• WHAT YOU NEED TO DO: Reproduce, from the lines below, exactly the stretch that begins at the line containing "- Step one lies" and ends at the line containing "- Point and", both included.

• GIVEN DATA:
Segment Open
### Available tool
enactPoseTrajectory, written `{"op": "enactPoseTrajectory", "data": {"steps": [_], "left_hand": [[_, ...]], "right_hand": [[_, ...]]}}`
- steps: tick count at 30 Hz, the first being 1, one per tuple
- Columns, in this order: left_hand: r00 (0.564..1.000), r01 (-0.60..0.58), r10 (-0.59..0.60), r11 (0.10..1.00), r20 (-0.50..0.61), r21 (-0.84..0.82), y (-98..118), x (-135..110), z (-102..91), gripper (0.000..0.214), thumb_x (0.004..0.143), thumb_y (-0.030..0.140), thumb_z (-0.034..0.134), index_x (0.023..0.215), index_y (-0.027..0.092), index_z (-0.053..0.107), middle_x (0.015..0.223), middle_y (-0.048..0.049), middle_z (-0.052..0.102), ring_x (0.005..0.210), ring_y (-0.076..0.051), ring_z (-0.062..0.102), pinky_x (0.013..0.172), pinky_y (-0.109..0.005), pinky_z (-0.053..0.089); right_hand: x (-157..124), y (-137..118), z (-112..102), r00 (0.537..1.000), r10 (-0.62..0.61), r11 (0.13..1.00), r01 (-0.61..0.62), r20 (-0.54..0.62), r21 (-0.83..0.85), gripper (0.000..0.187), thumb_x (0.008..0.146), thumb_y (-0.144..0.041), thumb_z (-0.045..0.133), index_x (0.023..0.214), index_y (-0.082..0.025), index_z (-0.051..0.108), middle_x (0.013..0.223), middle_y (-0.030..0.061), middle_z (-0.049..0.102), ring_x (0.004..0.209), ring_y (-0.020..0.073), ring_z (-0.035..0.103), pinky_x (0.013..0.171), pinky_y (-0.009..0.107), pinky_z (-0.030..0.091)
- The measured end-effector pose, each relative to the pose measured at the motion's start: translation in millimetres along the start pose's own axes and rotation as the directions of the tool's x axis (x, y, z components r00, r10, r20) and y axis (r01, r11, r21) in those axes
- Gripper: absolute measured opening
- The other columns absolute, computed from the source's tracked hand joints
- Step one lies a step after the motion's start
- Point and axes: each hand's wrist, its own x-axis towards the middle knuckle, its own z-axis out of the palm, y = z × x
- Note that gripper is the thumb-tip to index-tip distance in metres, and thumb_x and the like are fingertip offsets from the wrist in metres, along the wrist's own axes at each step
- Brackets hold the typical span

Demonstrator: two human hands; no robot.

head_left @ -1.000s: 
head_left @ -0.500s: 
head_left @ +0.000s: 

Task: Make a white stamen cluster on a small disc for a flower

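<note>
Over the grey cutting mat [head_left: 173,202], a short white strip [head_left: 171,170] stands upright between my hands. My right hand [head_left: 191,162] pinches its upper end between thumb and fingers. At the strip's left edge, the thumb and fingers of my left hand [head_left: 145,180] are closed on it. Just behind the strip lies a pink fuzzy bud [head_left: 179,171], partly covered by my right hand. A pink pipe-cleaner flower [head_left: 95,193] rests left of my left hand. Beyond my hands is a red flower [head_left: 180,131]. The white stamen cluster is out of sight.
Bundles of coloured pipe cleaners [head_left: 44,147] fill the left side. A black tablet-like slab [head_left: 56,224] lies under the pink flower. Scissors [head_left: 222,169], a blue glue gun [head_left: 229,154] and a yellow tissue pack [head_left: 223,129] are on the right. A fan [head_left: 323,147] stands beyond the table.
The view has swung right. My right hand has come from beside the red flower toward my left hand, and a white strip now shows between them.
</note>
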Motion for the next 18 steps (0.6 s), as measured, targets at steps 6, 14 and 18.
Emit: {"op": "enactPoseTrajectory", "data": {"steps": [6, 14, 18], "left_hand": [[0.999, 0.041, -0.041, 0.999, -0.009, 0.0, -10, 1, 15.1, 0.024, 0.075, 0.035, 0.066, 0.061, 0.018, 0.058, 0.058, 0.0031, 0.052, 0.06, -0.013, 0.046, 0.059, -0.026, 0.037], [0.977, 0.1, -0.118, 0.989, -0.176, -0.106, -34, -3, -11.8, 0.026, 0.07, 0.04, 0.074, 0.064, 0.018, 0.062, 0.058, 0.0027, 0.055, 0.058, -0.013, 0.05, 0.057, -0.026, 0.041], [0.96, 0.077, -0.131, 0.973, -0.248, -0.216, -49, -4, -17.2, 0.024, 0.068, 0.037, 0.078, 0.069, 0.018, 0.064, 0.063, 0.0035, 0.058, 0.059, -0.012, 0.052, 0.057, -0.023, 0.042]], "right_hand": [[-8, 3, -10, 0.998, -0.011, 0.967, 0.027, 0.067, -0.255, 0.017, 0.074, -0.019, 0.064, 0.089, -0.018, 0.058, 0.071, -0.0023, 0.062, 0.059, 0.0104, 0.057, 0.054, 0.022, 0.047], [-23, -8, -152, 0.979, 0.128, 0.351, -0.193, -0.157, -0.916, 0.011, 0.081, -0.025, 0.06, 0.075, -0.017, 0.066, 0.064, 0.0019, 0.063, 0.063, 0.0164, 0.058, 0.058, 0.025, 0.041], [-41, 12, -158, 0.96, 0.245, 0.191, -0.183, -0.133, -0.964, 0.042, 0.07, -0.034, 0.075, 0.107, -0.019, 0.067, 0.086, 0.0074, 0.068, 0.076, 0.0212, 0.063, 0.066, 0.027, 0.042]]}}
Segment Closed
• WRITTEN SOLUTION:
- Step one lies a step after the motion's start
- Point and axes: each hand's wrist, its own x-axis towards the middle knuckle, its own z-axis out of the palm, y = z × x

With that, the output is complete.